The data that follows is to be copied exactly, with each image removed.

Given information ->
<<<<
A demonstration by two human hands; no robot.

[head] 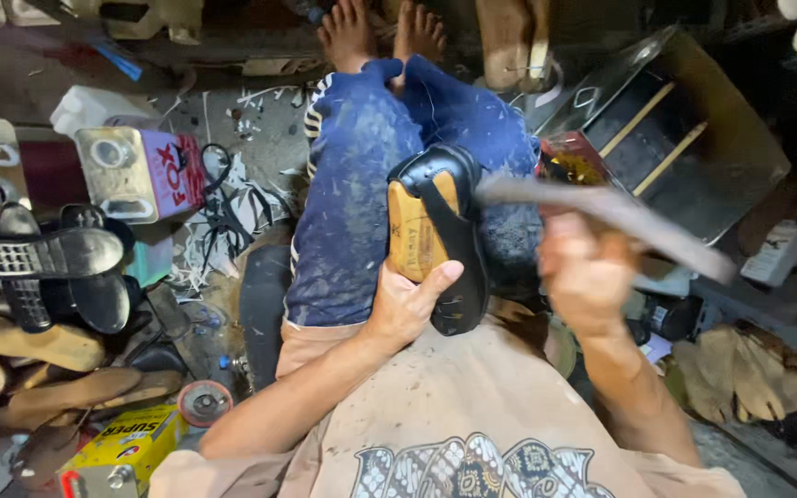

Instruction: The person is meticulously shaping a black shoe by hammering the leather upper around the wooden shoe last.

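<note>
Down on the lap, the left hand (410,304) grips a black shoe (449,235) that rests on the person's blue-trousered thigh (352,203); the thumb lies pressed across the tan wooden last (415,231) showing inside the shoe, and the other fingers curl out of sight beneath it, so the hold is a firm clamp. The shoe lies sole-side up and lengthwise along the leg, toe pointing toward the bare feet (380,32). The right hand (585,272) is closed in a fist around the handle of a hammer (601,207), blurred by motion; its long grey head reaches left to just above the shoe, and whether it touches the leather cannot be told. Left of the legs, black soles (43,258) and tan wooden lasts (39,346) lie heaped together, with a pink and white tin (140,171) behind them and a white jug (85,106) beyond that. A yellow tin (122,447) sits near the left elbow, a small round red lid (203,401) just beside it. Scraps and black cords (223,221) litter the floor between tin and leg. To the right stands an open dark metal box (684,148), and lower right a pile of brown leather pieces (749,369).
</note>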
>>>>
Answer to this exercise ->
A demonstration by two human hands; no robot.

[head] 

Instruction: The person is meticulously shaping a black shoe by hammering the leather upper around the wooden shoe last.

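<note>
Down on the lap, the left hand (410,304) grips a black shoe (449,235) that rests on the person's blue-trousered thigh (352,203); the thumb lies pressed across the tan wooden last (415,231) showing inside the shoe, and the other fingers curl out of sight beneath it, so the hold is a firm clamp. The shoe lies sole-side up and lengthwise along the leg, toe pointing toward the bare feet (380,32). The right hand (585,272) is closed in a fist around the handle of a hammer (601,207), blurred by motion; its long grey head reaches left to just above the shoe, and whether it touches the leather cannot be told. Left of the legs, black soles (43,258) and tan wooden lasts (39,346) lie heaped together, with a pink and white tin (140,171) behind them and a white jug (85,106) beyond that. A yellow tin (122,447) sits near the left elbow, a small round red lid (203,401) just beside it. Scraps and black cords (223,221) litter the floor between tin and leg. To the right stands an open dark metal box (684,148), and lower right a pile of brown leather pieces (749,369).
</note>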

That concludes the output for this exercise.